Random Forests is a statistical learning method which has been proposed for propensity score estimation models that involve complex interactions, nonlinear relationships, or both of the covariates. In this dissertation I conducted a simulation study to examine the effects of three Random Forests model specifications in propensity score analysis. The results suggested that, depending on the nature of data, optimal specification of (1) decision rules to select the covariate and its split value in a Classification Tree, (2) the number of covariates randomly sampled for selection, and (3) methods of estimating Random Forests propensity scores could potentially produce an unbiased average treatment effect estimate after propensity scores weighting by the odds adjustment. Compared to the logistic regression estimation model using the true propensity score model, Random Forests had an additional advantage in producing unbiased estimated standard error and correct statistical inference of the average treatment effect.
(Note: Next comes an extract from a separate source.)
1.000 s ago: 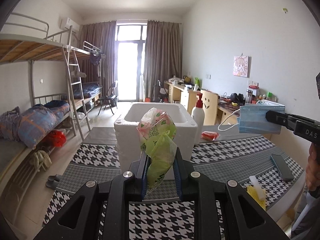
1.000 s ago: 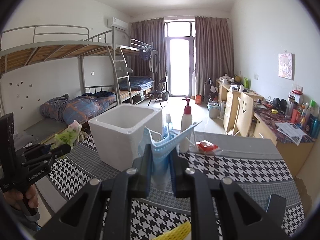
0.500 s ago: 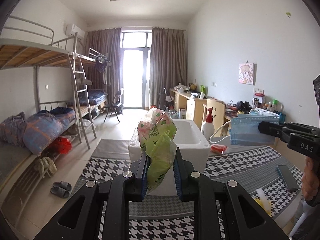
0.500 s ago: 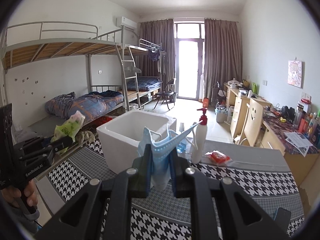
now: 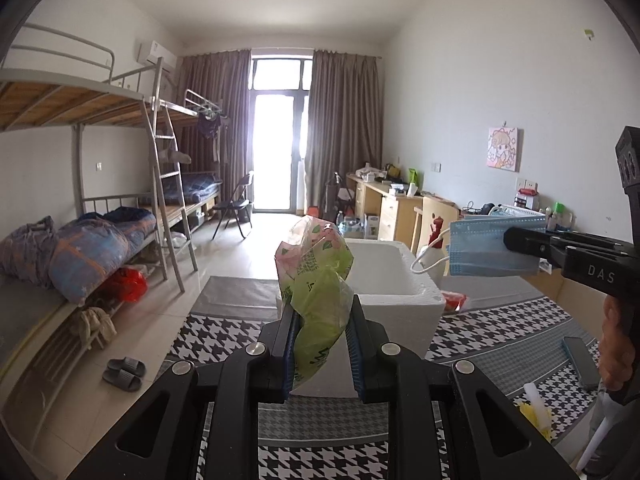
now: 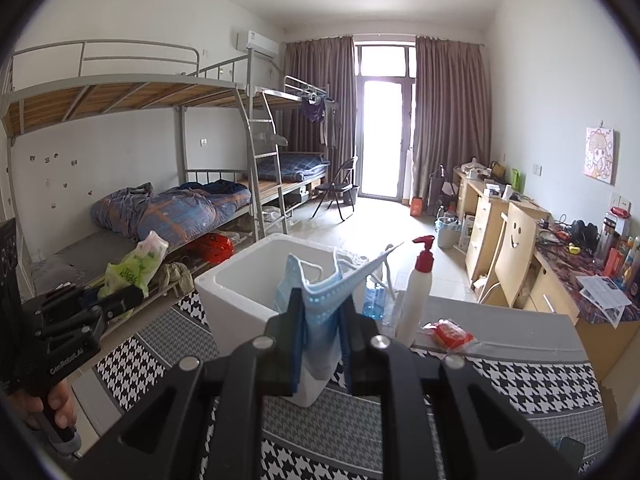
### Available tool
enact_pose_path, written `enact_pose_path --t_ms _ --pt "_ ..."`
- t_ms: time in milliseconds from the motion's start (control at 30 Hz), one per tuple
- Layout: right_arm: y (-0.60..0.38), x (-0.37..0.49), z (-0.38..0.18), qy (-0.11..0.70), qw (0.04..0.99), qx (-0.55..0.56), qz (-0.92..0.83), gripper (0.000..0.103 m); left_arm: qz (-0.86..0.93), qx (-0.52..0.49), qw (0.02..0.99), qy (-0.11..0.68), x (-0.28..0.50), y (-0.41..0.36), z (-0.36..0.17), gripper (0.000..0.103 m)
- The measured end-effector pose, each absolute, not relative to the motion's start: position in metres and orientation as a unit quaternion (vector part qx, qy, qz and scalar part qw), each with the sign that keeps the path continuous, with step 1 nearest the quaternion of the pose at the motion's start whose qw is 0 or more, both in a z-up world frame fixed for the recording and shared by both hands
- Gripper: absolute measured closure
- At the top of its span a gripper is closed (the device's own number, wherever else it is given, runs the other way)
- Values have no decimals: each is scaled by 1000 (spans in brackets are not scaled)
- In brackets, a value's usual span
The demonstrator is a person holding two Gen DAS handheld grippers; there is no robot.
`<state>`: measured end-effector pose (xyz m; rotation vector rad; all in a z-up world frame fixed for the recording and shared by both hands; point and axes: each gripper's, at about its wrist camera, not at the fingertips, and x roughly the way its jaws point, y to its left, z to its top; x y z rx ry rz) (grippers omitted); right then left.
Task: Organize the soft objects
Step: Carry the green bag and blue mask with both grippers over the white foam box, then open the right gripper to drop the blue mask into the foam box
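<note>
From behind the left gripper (image 5: 322, 344) I can see things on the right end of the table that the other side hides: a dark phone (image 5: 580, 361) lying flat on the houndstooth tablecloth (image 5: 492, 332), a yellow-and-white crumpled item (image 5: 534, 404) near the table's edge, and the right gripper (image 5: 520, 240) seen side-on, its black body gripped by a hand (image 5: 618, 340). From behind the right gripper, the pump bottle (image 6: 416, 292) shows whole, white with a red head, standing just beside the white foam box (image 6: 244, 292); a blue-capped water bottle (image 6: 374, 300) stands between them, and a red packet (image 6: 452, 334) lies on the grey strip of cloth. That view also catches the left gripper from the side, with fingers (image 6: 60, 404) of the hand wrapped round its handle.

The left gripper's jaws are narrow and clamped on a crumpled plastic bag (image 5: 316, 280), green below and pink-flowered white above, its top bunched and standing upright in the air in front of the box. The right gripper's jaws are likewise drawn in, pinching a pale blue face mask (image 6: 320, 300) by its lower part; the pleated mask fans upward, one white ear loop (image 5: 426, 258) hanging loose. Both soft things are held off the table, near the open box.
</note>
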<state>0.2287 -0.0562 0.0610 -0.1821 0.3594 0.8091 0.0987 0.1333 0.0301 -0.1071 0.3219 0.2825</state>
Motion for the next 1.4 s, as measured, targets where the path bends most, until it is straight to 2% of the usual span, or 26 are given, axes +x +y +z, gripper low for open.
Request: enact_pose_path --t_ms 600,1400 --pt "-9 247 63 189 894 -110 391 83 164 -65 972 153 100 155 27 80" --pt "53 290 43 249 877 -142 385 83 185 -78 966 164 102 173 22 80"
The relationship between the balance on the covariates' means and the bias of average treatment effect estimate was examined both within and between conditions of the simulation. Within conditions, across repeated samples there was no noticeable correlation between the covariates' mean differences and the magnitude of bias of average treatment effect estimate for the covariates that were imbalanced before adjustment. Between conditions, small mean differences of covariates after propensity score adjustment were not sensitive enough to identify the optimal Random Forests model specification for propensity score analysis.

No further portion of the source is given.